The framework includes:

  • Task-level benchmarks: Precision and recall across thousands of Roblox engineering activities, like refactoring, testing, and bug-fix tasks.

  • Simulation harnesses: Synthetic PRs with deterministic outcomes for reproducible scoring.

  • Human-in-the-loop panels: Expert comparison of AI output vs. gold-standard implementations.

  • Execution framework: When merging agent improvements, relevant evals are parallelized and run as part of the pre-merge continuous integration (CI) suite, giving engineers high confidence in their changes. 

  • Longitudinal metrics: Post-merge regressions, revert frequency, and latency changes tracked across releases.

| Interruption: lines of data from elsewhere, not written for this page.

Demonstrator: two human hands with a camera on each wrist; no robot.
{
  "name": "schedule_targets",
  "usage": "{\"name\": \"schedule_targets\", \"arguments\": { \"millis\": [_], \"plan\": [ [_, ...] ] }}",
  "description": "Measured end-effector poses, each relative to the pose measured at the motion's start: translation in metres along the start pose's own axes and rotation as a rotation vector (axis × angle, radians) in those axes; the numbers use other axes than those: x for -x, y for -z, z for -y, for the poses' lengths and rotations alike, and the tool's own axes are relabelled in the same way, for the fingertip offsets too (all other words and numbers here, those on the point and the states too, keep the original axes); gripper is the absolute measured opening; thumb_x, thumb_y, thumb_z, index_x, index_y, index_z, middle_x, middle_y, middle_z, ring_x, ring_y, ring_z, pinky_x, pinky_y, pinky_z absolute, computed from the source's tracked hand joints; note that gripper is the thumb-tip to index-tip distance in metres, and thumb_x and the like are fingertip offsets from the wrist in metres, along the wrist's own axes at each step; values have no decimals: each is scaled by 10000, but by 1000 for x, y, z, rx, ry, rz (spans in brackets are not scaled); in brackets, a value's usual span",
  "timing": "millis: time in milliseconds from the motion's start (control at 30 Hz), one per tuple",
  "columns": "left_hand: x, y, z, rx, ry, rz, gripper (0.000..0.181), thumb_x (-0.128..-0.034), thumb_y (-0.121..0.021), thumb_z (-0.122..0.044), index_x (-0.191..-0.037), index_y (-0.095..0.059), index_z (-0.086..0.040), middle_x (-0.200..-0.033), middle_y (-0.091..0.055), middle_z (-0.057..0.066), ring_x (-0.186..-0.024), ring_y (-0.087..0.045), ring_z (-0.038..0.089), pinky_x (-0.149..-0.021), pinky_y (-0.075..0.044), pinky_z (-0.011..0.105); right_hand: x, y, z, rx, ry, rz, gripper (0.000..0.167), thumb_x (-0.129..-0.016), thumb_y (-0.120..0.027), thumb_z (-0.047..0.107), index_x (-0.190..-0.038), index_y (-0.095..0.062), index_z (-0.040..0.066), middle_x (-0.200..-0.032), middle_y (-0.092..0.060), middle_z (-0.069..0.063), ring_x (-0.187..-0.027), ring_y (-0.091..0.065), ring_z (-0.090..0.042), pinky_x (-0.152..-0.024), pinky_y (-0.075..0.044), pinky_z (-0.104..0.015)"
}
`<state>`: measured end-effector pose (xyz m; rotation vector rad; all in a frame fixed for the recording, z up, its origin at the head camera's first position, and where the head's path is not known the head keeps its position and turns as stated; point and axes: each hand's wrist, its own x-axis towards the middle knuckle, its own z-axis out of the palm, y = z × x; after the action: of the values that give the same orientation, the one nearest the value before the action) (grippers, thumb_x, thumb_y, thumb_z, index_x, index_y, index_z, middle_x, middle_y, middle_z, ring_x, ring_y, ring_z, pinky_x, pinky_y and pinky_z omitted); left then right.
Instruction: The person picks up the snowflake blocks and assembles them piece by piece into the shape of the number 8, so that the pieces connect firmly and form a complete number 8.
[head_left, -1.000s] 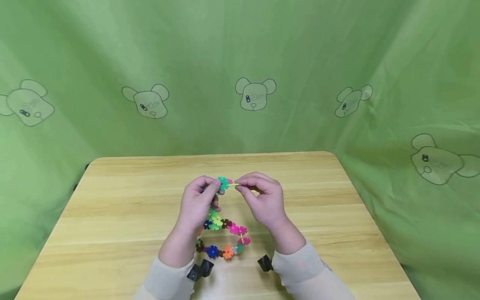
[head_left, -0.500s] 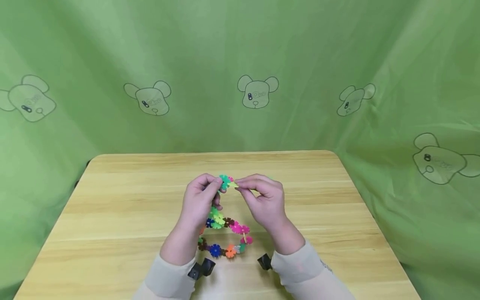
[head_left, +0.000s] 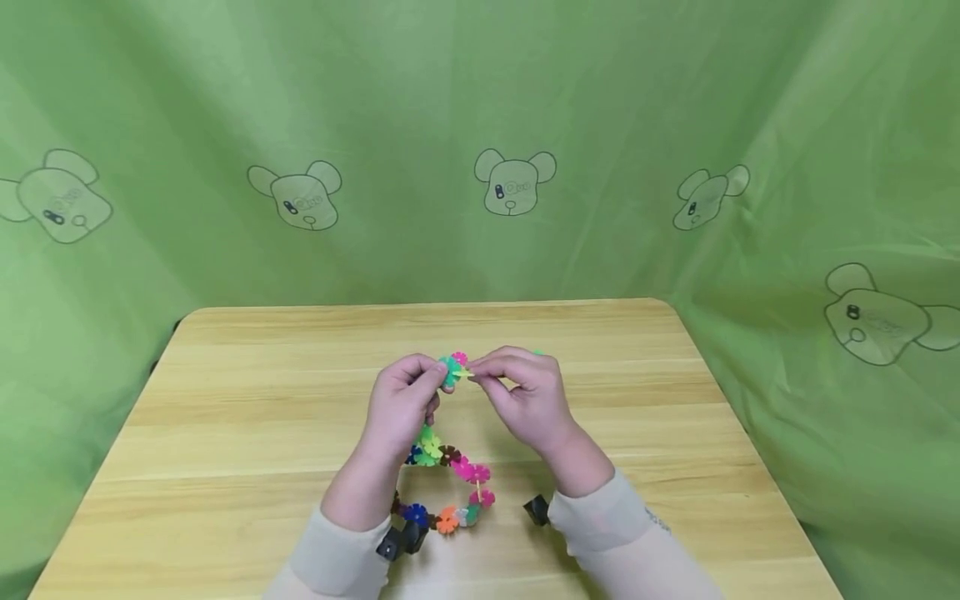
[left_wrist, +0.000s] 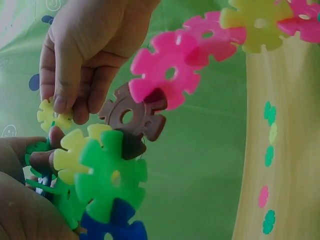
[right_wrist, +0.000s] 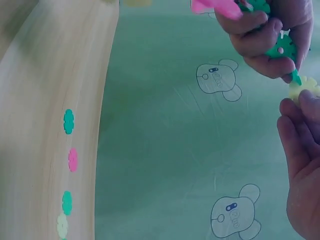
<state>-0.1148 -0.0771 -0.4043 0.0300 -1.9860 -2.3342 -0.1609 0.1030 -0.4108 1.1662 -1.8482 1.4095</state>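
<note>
In the head view my left hand (head_left: pixel 397 408) pinches a teal-green snowflake disc (head_left: pixel 449 371) at the end of a linked chain. The chain's loop hangs below that hand, with an orange disc (head_left: pixel 447 520) at its bottom. Opposite, my right hand (head_left: pixel 532 400) pinches a yellow snowflake disc (right_wrist: pixel 302 87) between thumb and fingers. The yellow disc's edge meets the green disc's edge; how deep their slots engage I cannot tell. Green (left_wrist: pixel 110 175), brown (left_wrist: pixel 135 117) and pink (left_wrist: pixel 165 70) linked discs fill the left wrist view. The left palm hides part of the chain.
Loose snowflake discs lie in a row on the wooden table (head_left: pixel 637 417), among them a pink one (right_wrist: pixel 73 160) and a green one (right_wrist: pixel 68 121). Both hands mostly cover this row in the head view. A green curtain (head_left: pixel 405 100) surrounds the table's back and sides.
The yellow disc has turned and come closer, now overlapping the green disc's edge. The hanging chain loop has swung slightly left and lower. Both hands keep their pinch.
</note>
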Motion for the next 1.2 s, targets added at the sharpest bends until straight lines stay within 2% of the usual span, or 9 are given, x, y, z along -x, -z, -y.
{"name": "schedule_targets", "arguments": {
  "millis": [133,267,367,467,633,800,900,1067,1200],
  "plan": [
    [-1,5,-2,-27,33,7,197,-1066,-567,-58,-888,-627,1,-798,-629,0,-556,-444,83,-503,-445,204,1,-3,-5,-5,-95,15,143,-850,-783,-139,-942,-772,-30,-922,-772,-178,-797,-754,-312,-769,-633,-291],
    [-3,13,-10,-19,25,2,151,-1078,-559,-62,-1045,-654,50,-829,-628,22,-605,-523,96,-553,-543,235,9,-16,-31,31,-433,28,267,-887,-807,-39,-1146,-740,-42,-1006,-760,-129,-845,-715,-265,-769,-632,-326],
    [-4,19,-16,-12,5,1,196,-1080,-550,-42,-1161,-660,98,-838,-635,30,-634,-555,96,-586,-585,256,21,-31,-65,157,-713,185,369,-948,-799,112,-1274,-696,-29,-1026,-733,-55,-865,-670,-175,-783,-606,-297],
    [-4,22,-20,-11,1,6,193,-1070,-550,-18,-1133,-663,126,-820,-621,29,-650,-561,91,-596,-597,262,33,-48,-94,292,-854,432,292,-997,-760,248,-1140,-715,-4,-919,-685,-14,-777,-611,-139,-731,-576,-320],
    [-4,22,-20,42,14,31,147,-1050,-554,10,-1008,-645,117,-809,-615,40,-638,-580,101,-573,-595,269,43,-69,-121,410,-877,640,391,-1056,-659,399,-830,-658,80,-750,-593,-57,-674,-561,-206,-727,-564,-437],
    [-3,19,-19,67,16,67,143,-1057,-509,15,-965,-610,57,-805,-601,70,-611,-595,109,-583,-588,266,47,-79,-128,511,-850,721,316,-1057,-662,369,-1169,-777,97,-1179,-747,-108,-1239,-639,-335,-1107,-484,-506],
    [-4,19,-19,41,0,71,160,-1063,-460,11,-975,-589,44,-811,-612,84,-600,-559,105,-574,-567,253,46,-77,-127,452,-890,713,343,-1007,-744,251,-1290,-728,59,-1356,-697,-100,-1280,-611,-358,-1093,-498,-494],
    [-5,21,-20,-19,-35,75,183,-1050,-529,-22,-1146,-645,84,-843,-667,35,-566,-472,92,-558,-504,234,43,-61,-123,301,-973,667,243,-878,-832,59,-1060,-672,34,-1063,-684,-77,-896,-601,-246,-860,-563,-407],
    [-5,22,-21,-87,-79,91,271,-987,-707,-32,-1245,-693,48,-759,-603,-25,-534,-475,97,-520,-453,220,44,-44,-117,206,-986,536,178,-854,-850,25,-954,-705,48,-893,-647,-38,-835,-598,-198,-798,-570,-347]
  ]
}}
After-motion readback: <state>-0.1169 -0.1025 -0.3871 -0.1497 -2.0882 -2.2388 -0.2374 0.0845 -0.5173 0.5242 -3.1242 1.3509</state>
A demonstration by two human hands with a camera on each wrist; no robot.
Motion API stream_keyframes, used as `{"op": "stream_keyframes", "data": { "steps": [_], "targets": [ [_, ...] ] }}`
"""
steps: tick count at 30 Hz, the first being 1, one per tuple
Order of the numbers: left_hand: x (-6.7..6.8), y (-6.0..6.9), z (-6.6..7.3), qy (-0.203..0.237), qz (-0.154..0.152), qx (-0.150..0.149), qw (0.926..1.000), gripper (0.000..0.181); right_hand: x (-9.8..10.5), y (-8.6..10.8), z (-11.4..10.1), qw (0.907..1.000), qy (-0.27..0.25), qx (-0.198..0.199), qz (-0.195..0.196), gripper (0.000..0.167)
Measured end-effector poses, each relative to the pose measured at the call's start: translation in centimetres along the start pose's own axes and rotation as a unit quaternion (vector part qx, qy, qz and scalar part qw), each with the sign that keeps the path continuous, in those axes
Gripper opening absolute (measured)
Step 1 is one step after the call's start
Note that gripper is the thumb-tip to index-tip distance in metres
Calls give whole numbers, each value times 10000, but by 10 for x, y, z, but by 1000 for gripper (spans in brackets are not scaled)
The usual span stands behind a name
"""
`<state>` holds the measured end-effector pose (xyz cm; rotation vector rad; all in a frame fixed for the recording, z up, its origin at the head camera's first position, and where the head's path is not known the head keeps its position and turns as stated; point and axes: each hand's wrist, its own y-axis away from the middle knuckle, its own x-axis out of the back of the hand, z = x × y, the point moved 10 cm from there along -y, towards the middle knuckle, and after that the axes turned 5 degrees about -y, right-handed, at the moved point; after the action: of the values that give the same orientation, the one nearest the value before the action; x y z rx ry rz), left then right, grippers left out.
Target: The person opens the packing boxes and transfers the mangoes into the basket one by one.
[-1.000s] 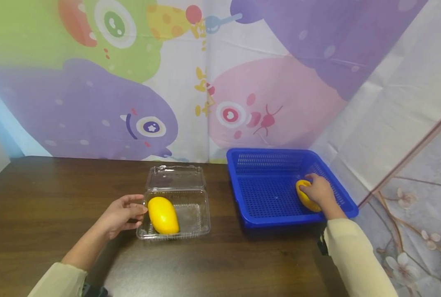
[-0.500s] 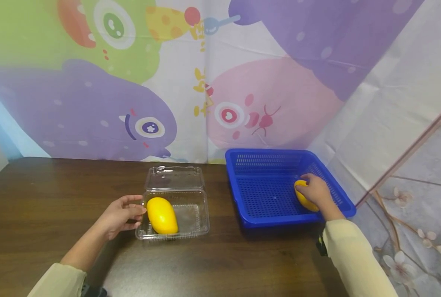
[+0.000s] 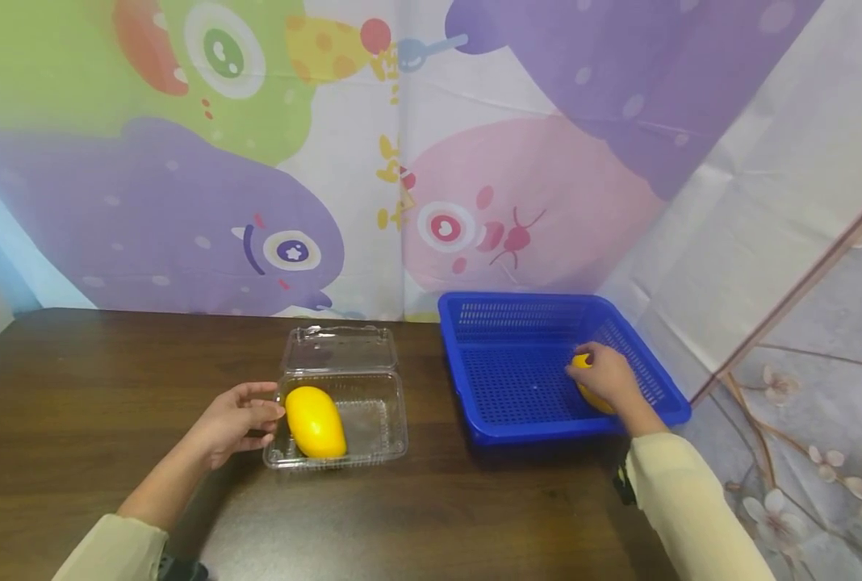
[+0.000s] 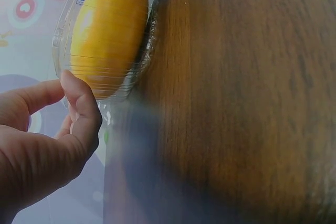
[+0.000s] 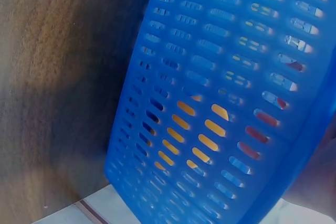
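A yellow mango (image 3: 315,423) lies in the left part of the clear plastic box (image 3: 373,458), whose lid (image 3: 341,350) is folded back. My left hand (image 3: 236,421) pinches the box's left rim between thumb and fingers; the left wrist view shows the fingertips at the rim beside the mango (image 4: 110,30). Inside the blue basket (image 3: 540,432), at its right side, my right hand (image 3: 608,376) grips a second mango (image 3: 582,361) from above, covering much of it. In the right wrist view the basket wall (image 5: 210,77) hides most of that hand, and yellow shows through the slots.
Both containers stand on a brown wooden table (image 3: 402,516), the basket to the right of the box. Behind them hangs a cartoon-printed cloth (image 3: 373,161). A wall covering with flowers (image 3: 823,403) borders the table's right side.
The right hand has shifted slightly left inside the basket and now covers more of the mango. The left hand keeps its place at the box. The whole view has drifted a little.
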<state>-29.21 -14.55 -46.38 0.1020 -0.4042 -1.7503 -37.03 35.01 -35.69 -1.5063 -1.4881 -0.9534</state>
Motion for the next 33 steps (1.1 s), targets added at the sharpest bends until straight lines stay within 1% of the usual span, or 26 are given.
{"op": "stream_keyframes", "data": {
  "steps": [3,7,11,17,21,24,30,33],
  "targets": [
    [0,0,-1,2,5,10,10000,65,-2,1,-1,10000,17,-8,-36,46],
    [1,0,0,-18,27,11,10000,64,-2,2,-8,9999,-3,124,24,44],
    [1,0,1,-43,40,22,10000,64,-4,3,-15,9997,-82,223,13,44],
    [0,0,0,-10,24,47,10000,64,-7,3,-22,9994,-251,195,-112,45],
    [1,0,-1,-16,24,56,10000,64,-8,1,-29,9989,-312,330,-77,44],
    [1,-1,-2,-28,21,58,10000,64,-9,1,-35,9987,-271,418,-50,44],
    [0,-1,-2,6,-5,51,10000,64,-13,3,-44,9991,-143,375,-130,43],
    [0,0,-1,40,-2,45,10000,63,-15,4,-48,9986,-218,450,-152,42]
  ]
}}
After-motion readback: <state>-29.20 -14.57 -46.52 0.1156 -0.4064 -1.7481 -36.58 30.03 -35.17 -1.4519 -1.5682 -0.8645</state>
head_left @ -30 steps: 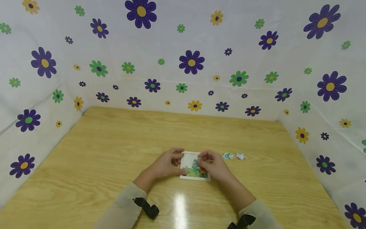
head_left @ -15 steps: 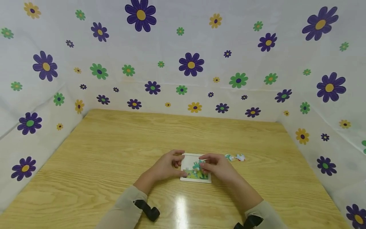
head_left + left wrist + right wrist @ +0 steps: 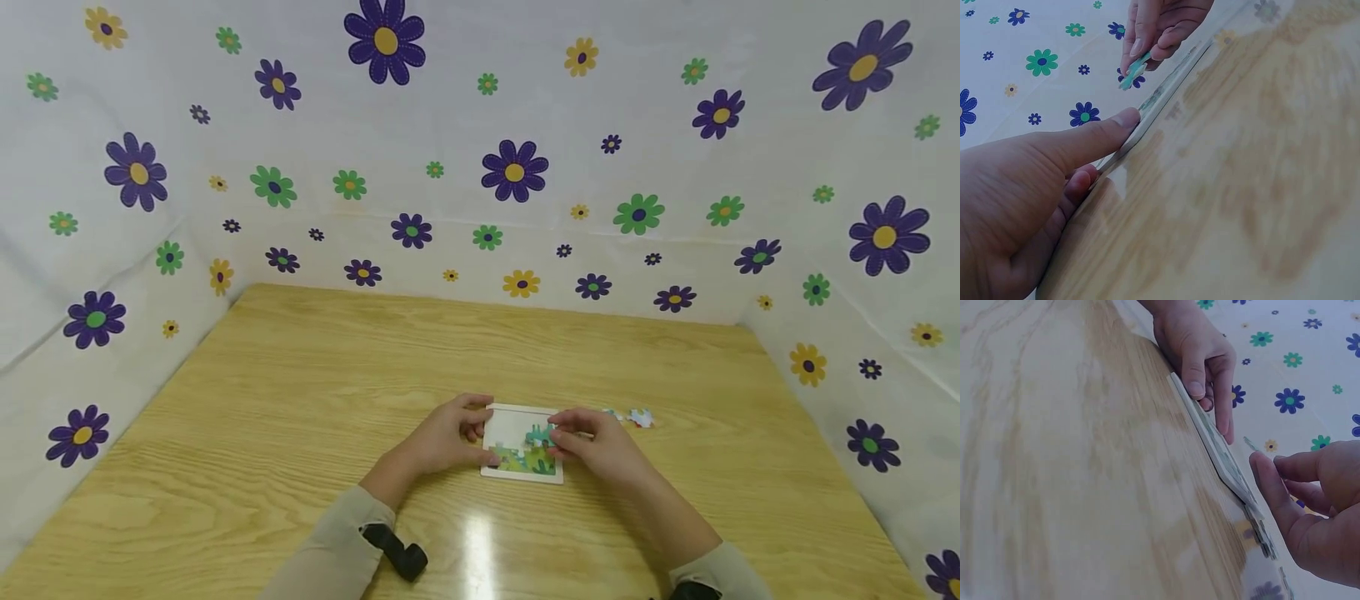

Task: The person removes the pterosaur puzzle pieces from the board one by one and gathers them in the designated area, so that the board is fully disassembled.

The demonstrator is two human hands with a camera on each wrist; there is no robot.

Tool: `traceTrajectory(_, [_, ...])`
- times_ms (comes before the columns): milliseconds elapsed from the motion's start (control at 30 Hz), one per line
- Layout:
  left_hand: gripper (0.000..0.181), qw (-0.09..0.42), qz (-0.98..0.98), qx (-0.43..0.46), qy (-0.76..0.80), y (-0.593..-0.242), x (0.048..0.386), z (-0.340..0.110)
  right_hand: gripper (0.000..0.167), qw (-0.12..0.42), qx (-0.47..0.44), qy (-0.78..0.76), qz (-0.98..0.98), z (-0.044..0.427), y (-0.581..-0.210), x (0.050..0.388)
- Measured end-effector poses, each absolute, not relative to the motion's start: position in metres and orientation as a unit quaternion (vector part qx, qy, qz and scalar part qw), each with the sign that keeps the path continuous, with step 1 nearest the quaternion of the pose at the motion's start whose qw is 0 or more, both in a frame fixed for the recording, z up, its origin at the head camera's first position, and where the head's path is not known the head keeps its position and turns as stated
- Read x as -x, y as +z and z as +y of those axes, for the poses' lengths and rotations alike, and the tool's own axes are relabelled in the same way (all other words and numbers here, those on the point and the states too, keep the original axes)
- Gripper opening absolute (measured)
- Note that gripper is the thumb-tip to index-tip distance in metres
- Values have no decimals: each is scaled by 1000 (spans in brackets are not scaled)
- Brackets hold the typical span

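A white-framed puzzle board [image 3: 522, 477] lies on the table, its lower part filled with green and yellow pieces and its upper part bare white. My left hand [image 3: 447, 440] grips the board's left side, the thumb on the lower left corner, seen also in the left wrist view, where the hand [image 3: 1035, 181] holds the edge. My right hand [image 3: 604, 448] pinches a teal puzzle piece [image 3: 538, 434] over the right part of the board. In the left wrist view this piece [image 3: 1133, 74] is held tilted above the board, clear of it.
Loose puzzle pieces [image 3: 641, 417] lie on the wooden table [image 3: 360, 358] just beyond my right hand, one partly hidden by it. A white cloth with printed flowers [image 3: 450, 108] stands around the back and sides of the table.
The teal piece in my right hand has turned and moved off the pieces on the board's right side. My left hand keeps its grip on the board. The head view has shifted slightly.
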State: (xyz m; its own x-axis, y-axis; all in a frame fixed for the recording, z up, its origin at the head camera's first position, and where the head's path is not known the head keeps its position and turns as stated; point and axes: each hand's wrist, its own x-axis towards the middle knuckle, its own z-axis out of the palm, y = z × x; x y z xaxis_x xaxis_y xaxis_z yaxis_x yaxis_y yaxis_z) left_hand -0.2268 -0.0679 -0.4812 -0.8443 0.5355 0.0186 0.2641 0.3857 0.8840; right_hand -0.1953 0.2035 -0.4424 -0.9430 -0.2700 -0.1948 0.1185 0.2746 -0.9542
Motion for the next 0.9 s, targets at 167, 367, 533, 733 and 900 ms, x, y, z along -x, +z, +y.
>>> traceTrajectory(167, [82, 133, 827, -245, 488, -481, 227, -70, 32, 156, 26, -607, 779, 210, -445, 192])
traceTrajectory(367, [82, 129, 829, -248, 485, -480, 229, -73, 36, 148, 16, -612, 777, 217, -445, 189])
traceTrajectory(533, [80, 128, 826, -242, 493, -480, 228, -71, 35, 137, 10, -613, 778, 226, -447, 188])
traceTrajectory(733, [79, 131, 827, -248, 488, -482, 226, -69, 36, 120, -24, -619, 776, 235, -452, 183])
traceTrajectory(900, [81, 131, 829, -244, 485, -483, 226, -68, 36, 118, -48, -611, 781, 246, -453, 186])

  • Pervasive observability: Automatic tracing and visualization of agent activity to relate agents with the rest of Roblox and to feed smoothly into online and offline evaluation.

This system produces an agent quality score that accurately tracks performance shifts over time, enabling standardized comparisons across agent revisions and model versions. Since we introduced exemplar alignment and a full eval suite, one Roblox code intelligence agent’s PR suggestion acceptance rate improved from approximately 30% to over 60% on a 10,000-PR set, an early indication of trustworthy, domain-aligned performance. Through the same process, our feature flag cleanup agent increased its overall accuracy from 46% to over 90%.

The Road Ahead: Weaving Expert Judgment Into Every Tool 

We’re enhancing the utility of our established internal systems by building a layer of MCP and tool wrappers and evolving the code intelligence platform from targeted tasks to a system that keeps the Roblox codebase healthy. 

We envision an engineering future where historically hard-to-scale knowledge, like runtime context and expert judgment, is woven into every tool and workflow. When code intelligence, exemplar alignment, and observability come together, we unlock durable leverage: better quality, faster delivery, and a healthier, evolving codebase. The long-term goal is to give every engineer the power of institutional memory, every team the confidence to ship fast, and every engineer the freedom to focus on innovation, not maintenance. 

1 Based on industry data sourced from Deloitte’s IT Spending Analysis 2024.